Recent studies have determined that large inteins are bipartite elements consisting of a protein splicing domain interrupted by an endonuclease domain. Dalgaard et al. (1997a) Nucl. Acids Res. 25:4626-4638; Duan et al. (1997) Cell 89:555-564; and Derbyshire et al. (1997a) Proc. Natl. Acad. Sci. USA 94:11466-11471. Because endonuclease activity is not required for protein splicing, mini-inteins with accurate but reduced splicing activity can be generated by deletion of this central domain. Derbyshire et al. (1997b); Chong et al (1997a); and Shingledecker et al. (1998) Gene 207:187-195. Mechanistic studies have also determined the roles of highly conserved residues near the intein/extein junctions in the splicing reaction (FIG. 1A). Chong et al. (1996) J. Biol. Chem. 271:22159-22168; Xu et al. (1996) EMBO J. 15:5146-5153; and Stoddard et al. (1998) Nat. Struct. Biol. 5:3-5. These residues include the initial Cys, Ser or Thr of the intein, which initiates splicing with an acyl shift, the conserved Cys, Ser or Thr immediately following the intein, which ligates the exteins through nucleophilic attack, and the conserved C-terminal His and Asn of the intein, which release the intein from the ligated exteins through succinimide formation.
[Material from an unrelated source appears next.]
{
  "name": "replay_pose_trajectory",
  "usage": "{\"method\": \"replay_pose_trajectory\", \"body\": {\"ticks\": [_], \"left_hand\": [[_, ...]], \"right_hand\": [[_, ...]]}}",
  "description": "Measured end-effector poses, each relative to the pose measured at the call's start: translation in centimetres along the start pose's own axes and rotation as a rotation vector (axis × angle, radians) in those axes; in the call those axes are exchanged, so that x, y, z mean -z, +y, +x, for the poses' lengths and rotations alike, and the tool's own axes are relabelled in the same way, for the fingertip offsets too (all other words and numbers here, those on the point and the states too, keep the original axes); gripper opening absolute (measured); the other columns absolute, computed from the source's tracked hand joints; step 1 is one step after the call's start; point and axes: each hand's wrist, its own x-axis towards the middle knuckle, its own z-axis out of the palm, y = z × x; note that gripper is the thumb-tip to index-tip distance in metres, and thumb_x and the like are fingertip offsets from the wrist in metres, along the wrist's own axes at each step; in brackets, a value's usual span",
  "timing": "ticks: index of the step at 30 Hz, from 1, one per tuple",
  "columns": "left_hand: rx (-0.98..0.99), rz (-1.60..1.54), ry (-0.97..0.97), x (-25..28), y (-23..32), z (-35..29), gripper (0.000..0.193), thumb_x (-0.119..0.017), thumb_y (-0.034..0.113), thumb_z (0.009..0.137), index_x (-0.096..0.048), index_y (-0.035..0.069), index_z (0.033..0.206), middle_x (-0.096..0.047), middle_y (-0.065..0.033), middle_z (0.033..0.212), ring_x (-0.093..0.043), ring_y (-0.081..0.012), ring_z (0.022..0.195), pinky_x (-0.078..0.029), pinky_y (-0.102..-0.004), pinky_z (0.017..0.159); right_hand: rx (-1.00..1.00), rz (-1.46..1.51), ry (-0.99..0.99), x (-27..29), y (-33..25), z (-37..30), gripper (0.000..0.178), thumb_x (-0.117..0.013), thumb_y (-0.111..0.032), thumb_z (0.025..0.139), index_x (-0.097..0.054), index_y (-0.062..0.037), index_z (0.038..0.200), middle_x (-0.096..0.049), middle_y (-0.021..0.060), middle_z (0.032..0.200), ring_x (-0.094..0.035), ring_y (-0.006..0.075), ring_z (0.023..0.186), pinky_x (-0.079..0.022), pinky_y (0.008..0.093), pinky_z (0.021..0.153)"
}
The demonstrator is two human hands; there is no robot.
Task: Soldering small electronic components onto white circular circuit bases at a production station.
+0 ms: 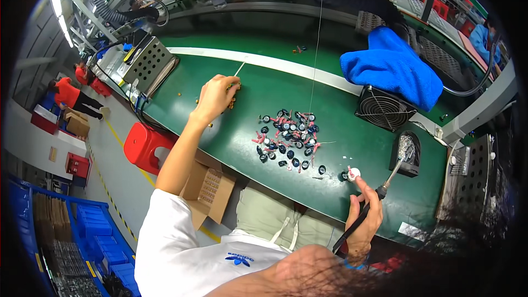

Mutation of these residues can be used to alter intein activity to yield isolated cleavage at one or both of the intein-extein junctions. Chong et al. (1998b) J. Biol. Chem. 273:10567-10577.

Despite insights into intein structure and function, modifications often resulted in unacceptably low activity, poor precursor stability, or insolubility. Derbyshire et al. (1997b); Chong et al. (1997b); Shingledecker et al. (1998); and Chong et al. (1998a).